* Your assignment
List every line below containing "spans".

** Input records follows **

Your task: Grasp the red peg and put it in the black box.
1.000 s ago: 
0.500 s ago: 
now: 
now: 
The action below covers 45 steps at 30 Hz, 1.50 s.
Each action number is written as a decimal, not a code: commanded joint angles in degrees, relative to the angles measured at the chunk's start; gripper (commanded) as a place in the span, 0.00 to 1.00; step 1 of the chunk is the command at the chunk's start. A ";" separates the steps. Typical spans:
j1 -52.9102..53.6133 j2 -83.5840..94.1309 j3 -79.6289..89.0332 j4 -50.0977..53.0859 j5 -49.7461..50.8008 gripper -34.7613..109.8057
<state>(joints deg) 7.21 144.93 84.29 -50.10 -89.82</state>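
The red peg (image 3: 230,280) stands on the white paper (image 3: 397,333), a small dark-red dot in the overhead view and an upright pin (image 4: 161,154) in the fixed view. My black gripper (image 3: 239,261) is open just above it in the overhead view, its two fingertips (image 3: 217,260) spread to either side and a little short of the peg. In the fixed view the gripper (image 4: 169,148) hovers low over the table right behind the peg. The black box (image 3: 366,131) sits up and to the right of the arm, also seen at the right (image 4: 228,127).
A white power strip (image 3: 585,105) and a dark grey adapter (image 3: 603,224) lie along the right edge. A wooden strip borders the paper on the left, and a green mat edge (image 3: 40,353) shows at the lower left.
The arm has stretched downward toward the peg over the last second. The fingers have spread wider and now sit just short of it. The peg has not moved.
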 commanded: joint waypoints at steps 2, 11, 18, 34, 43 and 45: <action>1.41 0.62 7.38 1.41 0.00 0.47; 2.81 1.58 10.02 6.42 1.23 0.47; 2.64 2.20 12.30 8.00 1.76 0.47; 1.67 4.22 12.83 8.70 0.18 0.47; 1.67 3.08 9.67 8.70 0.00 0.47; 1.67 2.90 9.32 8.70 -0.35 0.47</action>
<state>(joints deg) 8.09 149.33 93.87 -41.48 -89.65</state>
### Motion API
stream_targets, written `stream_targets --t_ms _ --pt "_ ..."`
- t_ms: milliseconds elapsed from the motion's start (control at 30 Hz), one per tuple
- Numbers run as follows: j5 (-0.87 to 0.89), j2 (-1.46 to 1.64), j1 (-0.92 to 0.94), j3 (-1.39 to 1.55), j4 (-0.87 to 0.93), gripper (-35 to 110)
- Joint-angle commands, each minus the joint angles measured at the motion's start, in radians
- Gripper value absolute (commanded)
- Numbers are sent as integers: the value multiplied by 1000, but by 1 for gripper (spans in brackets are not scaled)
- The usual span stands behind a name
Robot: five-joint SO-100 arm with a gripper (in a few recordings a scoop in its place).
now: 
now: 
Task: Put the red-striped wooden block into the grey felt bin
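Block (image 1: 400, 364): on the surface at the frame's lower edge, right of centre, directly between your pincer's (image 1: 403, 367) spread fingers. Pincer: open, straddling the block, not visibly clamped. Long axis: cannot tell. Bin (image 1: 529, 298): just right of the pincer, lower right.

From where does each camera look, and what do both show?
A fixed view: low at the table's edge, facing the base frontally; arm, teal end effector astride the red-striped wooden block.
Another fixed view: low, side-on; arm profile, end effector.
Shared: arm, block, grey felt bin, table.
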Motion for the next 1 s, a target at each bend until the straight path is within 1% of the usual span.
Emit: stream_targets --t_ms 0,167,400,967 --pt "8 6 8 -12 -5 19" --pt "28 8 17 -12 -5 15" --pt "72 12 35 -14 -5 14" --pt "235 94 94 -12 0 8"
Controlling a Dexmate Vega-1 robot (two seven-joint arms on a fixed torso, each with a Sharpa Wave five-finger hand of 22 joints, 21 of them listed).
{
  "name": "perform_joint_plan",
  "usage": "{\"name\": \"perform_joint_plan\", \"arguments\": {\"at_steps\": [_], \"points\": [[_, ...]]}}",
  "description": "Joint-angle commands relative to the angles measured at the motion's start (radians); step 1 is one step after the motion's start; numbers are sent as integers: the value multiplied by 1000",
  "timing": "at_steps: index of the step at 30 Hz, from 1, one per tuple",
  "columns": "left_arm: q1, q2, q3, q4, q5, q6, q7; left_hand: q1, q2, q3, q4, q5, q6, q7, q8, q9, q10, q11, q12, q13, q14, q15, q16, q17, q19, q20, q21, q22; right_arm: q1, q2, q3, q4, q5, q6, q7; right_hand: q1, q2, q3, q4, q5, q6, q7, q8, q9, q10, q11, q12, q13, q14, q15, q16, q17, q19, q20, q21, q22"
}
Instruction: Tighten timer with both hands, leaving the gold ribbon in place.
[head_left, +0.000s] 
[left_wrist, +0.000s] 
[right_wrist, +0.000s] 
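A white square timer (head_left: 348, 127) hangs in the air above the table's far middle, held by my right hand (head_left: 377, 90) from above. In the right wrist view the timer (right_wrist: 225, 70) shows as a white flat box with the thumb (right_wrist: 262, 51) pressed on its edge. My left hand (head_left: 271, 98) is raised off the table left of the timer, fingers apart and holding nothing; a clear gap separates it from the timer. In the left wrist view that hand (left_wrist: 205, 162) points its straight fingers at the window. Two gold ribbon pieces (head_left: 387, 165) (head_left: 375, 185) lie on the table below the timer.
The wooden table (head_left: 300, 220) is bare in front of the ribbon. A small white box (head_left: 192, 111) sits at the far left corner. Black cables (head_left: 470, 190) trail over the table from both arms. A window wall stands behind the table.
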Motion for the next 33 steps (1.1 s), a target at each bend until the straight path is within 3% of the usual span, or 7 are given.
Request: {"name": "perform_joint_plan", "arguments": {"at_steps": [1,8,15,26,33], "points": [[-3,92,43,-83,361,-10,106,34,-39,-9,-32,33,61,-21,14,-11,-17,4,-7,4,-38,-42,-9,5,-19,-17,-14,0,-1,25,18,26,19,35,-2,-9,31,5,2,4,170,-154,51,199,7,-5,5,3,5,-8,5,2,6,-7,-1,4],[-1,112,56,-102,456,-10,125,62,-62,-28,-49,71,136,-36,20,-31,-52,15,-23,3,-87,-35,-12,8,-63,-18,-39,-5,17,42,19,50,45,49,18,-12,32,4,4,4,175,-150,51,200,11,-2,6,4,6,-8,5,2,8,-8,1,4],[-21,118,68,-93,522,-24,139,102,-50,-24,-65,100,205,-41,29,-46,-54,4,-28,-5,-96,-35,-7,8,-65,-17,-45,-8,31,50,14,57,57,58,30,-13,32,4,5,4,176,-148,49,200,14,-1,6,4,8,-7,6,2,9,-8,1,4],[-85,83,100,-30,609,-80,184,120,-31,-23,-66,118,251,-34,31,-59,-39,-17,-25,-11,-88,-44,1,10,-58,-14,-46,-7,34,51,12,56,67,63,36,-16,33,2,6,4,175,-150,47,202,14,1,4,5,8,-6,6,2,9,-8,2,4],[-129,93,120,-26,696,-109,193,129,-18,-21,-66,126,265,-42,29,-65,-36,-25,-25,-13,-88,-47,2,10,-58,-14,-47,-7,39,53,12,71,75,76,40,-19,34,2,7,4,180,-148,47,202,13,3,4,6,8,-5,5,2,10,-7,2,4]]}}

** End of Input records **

* Written reply
Each action number is written as a decimal, not a code: commanded joint angles in degrees, relative to the angles measured at the chunk's start; gripper (commanded) as a place in the span, 0.00 to 1.00; step 1 of the chunk is the command at the chunk's start. A ";" separates the steps. Typical spans:
- Numbers are sent as integers: the value multiplied by 1000, but by 1 for gripper (spans in brackets are not scaled)

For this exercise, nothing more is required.